> **EXERCISE GOAL**:
Find the word "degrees" in the data. Return every line where it appears.

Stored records
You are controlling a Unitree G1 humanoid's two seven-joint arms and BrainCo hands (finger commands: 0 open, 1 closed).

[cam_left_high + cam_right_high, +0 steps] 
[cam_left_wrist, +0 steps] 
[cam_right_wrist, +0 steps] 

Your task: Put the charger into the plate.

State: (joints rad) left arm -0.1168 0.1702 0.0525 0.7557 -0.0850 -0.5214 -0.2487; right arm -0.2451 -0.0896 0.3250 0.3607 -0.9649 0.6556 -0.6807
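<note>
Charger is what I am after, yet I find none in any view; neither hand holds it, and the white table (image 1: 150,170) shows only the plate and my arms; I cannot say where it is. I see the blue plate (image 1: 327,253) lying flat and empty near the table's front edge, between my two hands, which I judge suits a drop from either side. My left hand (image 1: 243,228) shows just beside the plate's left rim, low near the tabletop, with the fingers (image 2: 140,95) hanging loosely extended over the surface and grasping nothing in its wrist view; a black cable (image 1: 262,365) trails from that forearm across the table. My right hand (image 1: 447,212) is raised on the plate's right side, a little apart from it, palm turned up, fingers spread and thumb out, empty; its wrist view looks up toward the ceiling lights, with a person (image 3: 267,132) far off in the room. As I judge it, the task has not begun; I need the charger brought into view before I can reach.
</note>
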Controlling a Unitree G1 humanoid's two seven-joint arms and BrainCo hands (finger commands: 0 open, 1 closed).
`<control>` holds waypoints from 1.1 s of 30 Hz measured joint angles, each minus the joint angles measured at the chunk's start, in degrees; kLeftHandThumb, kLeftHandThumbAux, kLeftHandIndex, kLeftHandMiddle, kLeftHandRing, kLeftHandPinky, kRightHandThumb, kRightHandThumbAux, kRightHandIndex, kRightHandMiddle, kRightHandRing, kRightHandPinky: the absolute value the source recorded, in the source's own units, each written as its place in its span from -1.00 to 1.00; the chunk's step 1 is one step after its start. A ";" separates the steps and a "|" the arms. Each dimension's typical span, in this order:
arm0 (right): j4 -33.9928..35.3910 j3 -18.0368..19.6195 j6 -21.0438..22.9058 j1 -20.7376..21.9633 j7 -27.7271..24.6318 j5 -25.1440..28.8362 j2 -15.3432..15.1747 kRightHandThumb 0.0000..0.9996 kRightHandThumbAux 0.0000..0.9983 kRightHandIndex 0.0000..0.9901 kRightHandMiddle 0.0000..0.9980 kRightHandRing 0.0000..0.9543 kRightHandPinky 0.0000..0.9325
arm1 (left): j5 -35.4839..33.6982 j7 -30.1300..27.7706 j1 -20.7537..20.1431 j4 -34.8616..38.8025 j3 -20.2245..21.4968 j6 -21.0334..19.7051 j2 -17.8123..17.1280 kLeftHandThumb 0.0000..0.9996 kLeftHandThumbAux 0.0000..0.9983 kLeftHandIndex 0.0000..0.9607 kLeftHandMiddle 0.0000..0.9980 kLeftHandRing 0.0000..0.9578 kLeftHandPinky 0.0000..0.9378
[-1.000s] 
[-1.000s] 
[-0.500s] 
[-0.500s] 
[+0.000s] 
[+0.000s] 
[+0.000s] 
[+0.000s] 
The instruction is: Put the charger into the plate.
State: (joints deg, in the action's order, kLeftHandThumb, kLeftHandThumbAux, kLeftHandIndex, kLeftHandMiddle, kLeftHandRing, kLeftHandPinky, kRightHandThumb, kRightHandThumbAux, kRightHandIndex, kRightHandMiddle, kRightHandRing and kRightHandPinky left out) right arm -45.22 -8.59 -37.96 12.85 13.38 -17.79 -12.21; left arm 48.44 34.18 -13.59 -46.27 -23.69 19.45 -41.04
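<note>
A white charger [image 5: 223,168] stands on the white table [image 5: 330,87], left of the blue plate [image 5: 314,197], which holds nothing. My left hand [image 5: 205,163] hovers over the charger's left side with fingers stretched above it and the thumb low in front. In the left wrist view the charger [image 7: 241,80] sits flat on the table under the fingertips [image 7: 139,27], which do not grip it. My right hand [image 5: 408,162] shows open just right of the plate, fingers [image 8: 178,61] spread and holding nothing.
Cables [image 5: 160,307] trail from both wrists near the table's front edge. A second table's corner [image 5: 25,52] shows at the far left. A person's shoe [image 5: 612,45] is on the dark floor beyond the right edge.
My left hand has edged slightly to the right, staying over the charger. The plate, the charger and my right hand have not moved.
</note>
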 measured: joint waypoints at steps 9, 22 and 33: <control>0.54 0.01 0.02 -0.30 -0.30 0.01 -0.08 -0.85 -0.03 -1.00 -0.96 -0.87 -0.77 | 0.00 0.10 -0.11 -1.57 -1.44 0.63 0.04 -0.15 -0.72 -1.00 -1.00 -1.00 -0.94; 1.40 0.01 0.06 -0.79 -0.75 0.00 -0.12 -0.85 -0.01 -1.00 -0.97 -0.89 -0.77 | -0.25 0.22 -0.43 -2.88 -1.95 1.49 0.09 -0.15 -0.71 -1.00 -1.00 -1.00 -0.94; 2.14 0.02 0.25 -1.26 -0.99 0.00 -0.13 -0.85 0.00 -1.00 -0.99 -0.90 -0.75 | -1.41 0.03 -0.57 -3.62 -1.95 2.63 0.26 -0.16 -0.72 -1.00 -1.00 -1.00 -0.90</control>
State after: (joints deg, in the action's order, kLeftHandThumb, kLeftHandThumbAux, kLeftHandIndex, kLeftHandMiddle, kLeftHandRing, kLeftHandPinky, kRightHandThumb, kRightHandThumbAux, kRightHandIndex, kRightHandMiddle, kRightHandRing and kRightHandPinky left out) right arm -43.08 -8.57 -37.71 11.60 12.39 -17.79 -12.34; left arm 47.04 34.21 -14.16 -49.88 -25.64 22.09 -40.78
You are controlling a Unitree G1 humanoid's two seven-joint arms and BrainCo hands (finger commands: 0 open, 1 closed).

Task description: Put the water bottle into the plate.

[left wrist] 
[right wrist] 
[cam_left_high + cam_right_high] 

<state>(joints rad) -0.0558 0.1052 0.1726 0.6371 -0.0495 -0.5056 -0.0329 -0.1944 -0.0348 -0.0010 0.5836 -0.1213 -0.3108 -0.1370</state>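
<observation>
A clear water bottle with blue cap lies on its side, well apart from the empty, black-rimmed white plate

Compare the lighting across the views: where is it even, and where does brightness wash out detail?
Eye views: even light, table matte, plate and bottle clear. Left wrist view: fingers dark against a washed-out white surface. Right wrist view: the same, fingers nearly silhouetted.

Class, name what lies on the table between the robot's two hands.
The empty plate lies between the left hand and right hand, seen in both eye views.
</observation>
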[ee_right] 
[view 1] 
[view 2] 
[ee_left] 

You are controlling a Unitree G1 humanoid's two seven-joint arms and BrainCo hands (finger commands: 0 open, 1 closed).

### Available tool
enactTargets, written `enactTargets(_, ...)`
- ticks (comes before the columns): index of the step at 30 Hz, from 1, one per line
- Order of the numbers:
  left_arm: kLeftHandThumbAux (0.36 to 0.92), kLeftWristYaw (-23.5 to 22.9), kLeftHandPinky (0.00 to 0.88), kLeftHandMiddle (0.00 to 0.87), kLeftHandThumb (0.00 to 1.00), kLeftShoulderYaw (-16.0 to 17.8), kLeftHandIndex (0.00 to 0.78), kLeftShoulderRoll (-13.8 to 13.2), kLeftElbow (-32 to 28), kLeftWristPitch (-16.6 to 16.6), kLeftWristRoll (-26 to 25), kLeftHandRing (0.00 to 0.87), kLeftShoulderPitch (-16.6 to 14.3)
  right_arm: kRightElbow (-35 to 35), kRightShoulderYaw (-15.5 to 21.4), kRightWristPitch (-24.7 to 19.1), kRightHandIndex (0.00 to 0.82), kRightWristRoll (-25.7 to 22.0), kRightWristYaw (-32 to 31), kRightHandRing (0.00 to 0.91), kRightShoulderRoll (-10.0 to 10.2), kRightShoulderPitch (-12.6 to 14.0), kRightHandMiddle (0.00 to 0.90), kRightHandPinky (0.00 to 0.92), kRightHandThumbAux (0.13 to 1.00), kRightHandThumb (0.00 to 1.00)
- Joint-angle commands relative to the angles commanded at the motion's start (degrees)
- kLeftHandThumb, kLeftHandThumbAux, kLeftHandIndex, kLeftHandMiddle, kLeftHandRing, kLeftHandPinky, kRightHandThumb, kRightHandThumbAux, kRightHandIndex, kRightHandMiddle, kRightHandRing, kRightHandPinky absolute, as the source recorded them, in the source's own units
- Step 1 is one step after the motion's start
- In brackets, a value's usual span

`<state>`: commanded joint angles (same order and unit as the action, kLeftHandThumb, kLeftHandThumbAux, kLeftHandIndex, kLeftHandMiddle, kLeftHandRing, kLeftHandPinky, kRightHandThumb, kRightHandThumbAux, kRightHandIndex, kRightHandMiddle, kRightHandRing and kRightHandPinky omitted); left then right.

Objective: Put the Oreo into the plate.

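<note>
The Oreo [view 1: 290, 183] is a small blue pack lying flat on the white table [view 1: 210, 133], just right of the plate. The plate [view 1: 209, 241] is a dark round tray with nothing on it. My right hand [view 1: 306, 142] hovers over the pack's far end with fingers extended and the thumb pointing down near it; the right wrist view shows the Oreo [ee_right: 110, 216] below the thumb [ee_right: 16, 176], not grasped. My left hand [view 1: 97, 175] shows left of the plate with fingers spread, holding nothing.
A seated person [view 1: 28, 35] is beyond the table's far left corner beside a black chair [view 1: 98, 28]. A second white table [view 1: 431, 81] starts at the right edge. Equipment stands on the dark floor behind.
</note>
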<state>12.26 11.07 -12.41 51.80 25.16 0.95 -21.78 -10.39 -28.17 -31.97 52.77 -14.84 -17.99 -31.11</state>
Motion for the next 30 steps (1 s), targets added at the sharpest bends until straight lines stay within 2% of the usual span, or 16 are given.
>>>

> **RESULT FOR THIS TASK**:
`<control>` holds waypoints from 1.1 s of 30 Hz measured joint angles, each minus the joint angles measured at the chunk's start, in degrees; kLeftHandThumb, kLeftHandThumbAux, kLeftHandIndex, kLeftHandMiddle, kLeftHandRing, kLeftHandPinky, kRightHandThumb, kRightHandThumbAux, kRightHandIndex, kRightHandMiddle, kRightHandRing, kRightHandPinky: the absolute value the source recorded, in the source's own units, each written as its place in its span from -1.00 to 1.00; the chunk's step 1 is one step after its start. A ";" separates the steps and a "|" the arms. Each dimension's typical span, in this order:
- Joint-angle commands relative to the angles commanded at the motion's start (degrees)

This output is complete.